Mery Patrizio: è accusata di avere annegato, il 18 maggio, il suo bambino di 5 mesi, Mirko Magni. La giovane madre dopo la nascita del figlio era caduta in depressione. Ora è rinchiusa nel carcere psichiatrico di Castiglione delle Stiviere (Mantova).

I sintomi da tenere d’occhio

Come può capire una mamma se soffre di depressione post partum? Esistono dei sintomi precisi, che la psicologa inglese Fiona Marshall elenca nel suo best seller Mamma in blu (Salani). Tensione e panico. La mamma non riesce a rilassarsi, è sempre irritabile, scoppia a piangere in ogni occasione.

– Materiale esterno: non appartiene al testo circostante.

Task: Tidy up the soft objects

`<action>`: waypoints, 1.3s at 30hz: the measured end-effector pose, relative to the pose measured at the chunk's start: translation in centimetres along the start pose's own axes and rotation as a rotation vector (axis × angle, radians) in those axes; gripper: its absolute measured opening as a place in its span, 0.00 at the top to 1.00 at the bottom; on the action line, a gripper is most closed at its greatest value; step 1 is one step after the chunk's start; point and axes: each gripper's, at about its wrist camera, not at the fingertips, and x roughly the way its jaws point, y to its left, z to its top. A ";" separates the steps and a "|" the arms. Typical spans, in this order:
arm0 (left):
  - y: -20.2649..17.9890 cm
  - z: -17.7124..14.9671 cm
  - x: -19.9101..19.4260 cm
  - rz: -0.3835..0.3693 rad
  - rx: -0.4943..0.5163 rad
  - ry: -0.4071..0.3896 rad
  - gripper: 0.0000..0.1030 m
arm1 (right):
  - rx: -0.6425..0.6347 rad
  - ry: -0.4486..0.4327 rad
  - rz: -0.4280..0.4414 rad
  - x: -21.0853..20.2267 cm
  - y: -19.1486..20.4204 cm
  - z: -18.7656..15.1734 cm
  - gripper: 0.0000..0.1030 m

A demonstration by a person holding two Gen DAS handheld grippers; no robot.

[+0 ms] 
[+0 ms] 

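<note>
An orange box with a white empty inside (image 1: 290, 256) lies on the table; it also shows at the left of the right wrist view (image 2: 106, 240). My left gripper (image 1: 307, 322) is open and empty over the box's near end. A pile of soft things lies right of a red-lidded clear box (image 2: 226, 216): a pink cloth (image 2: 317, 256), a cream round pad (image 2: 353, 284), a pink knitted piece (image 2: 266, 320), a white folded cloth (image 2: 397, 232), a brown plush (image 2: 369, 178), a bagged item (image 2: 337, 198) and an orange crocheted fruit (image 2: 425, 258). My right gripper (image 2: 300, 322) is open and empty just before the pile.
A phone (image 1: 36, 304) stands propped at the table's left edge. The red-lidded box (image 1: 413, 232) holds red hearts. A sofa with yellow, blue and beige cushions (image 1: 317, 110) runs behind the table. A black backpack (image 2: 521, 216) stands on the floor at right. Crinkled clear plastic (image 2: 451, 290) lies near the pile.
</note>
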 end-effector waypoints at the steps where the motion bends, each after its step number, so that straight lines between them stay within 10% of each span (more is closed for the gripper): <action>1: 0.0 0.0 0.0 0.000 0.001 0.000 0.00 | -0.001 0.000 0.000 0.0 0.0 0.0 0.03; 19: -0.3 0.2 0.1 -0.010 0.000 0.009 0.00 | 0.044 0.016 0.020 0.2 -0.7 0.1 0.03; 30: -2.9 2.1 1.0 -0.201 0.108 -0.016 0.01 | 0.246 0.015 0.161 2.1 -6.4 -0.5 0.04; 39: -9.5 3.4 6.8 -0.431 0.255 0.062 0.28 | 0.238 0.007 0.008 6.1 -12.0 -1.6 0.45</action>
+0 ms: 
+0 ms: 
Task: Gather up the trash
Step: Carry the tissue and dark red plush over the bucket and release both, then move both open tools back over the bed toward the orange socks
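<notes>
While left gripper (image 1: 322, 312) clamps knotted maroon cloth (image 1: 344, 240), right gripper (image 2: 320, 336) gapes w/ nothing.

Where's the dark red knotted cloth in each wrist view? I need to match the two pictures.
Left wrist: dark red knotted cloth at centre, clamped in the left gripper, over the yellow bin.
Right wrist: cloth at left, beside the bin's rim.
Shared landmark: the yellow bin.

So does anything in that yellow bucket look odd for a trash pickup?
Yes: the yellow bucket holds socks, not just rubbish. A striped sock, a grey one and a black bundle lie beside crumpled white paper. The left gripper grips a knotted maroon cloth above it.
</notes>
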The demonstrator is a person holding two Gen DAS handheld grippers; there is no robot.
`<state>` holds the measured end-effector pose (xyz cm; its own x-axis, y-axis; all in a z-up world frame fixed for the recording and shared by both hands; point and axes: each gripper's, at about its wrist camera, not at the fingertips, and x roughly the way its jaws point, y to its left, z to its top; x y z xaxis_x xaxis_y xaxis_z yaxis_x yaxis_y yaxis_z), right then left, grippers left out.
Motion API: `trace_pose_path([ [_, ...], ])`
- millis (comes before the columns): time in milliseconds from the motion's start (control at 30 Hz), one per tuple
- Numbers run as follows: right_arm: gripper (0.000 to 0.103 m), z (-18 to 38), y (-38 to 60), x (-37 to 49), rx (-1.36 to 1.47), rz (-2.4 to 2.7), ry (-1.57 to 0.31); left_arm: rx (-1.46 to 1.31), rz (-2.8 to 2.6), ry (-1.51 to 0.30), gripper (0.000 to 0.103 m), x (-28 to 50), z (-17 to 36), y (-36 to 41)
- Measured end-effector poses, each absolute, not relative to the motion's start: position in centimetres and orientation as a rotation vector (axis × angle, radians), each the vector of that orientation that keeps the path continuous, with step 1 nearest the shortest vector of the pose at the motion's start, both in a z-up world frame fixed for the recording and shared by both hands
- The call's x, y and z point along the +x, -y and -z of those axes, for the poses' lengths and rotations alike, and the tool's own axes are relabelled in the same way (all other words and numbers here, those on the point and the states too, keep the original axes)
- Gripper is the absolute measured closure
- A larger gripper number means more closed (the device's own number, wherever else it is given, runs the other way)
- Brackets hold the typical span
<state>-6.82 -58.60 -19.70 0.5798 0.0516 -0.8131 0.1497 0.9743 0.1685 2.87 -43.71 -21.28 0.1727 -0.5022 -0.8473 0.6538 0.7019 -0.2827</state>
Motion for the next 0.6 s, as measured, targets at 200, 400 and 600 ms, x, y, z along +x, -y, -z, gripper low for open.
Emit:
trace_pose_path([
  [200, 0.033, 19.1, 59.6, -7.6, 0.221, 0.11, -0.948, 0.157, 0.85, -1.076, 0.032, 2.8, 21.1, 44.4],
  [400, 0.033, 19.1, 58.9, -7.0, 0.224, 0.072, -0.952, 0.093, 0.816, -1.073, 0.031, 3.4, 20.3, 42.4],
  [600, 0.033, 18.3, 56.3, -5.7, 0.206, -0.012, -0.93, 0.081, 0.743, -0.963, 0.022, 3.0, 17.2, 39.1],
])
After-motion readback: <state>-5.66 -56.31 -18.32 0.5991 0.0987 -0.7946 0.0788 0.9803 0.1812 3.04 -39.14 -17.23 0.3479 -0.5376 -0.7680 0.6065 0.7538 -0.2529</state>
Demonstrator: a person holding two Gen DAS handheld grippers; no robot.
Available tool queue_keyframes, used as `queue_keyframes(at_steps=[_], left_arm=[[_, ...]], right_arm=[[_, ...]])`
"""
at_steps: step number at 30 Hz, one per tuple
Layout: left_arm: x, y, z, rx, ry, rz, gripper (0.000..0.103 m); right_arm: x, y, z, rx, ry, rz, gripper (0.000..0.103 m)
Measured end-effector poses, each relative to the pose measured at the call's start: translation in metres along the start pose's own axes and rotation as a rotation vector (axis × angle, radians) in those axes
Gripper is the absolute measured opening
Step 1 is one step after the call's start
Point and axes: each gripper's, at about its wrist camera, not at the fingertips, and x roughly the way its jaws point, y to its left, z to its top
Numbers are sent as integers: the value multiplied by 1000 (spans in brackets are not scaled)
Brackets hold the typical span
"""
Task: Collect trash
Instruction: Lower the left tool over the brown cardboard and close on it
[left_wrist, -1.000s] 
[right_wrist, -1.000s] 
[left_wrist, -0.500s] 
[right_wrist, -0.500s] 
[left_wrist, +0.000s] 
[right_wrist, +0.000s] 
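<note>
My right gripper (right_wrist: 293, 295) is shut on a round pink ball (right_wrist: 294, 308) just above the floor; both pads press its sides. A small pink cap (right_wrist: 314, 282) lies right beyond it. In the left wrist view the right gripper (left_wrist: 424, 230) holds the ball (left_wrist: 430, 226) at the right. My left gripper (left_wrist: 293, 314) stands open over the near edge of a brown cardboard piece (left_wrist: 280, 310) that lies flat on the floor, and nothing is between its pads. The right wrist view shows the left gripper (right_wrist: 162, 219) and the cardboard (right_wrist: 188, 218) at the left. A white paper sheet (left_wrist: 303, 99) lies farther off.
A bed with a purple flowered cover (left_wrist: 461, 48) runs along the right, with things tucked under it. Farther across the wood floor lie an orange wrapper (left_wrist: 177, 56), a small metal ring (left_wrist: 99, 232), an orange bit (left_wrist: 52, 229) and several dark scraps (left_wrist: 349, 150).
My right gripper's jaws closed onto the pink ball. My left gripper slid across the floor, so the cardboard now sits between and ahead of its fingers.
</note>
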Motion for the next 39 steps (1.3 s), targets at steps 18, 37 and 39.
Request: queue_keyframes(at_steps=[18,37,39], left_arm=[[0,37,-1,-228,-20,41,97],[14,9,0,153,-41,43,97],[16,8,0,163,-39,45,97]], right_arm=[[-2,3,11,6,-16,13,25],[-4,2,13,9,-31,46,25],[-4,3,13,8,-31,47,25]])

Ed è preda di attacchi d’ansia. Sensazione di non farcela. Tende a sbrigare con grande difficoltà anche le attività più semplici legate alla cura del figlio. Pensieri ossessivi. Si fissa su un’idea spesso assurda. Per esempio quella di non dare la giusta dose di latte al bambino, oppure che il marito abbia un’amante. Senso di isolamento. Si convince che non ci sia nessuno con cui parlare e non ha voglia di vedere neppure le amiche. E, nei casi più gravi, neanche di rispondere al telefono. Stanchezza. Si sente svuotata, sfinita, non riesce ad adattarsi ai ritmi delle poppate notturne. Soffre d’insonnia. In alcuni casi basterebbe un po’ di riposo per rimettersi in sesto. Disordini alimentari. La madre è inappetente o, al contrario, ha un’insolita, eccessiva voracità.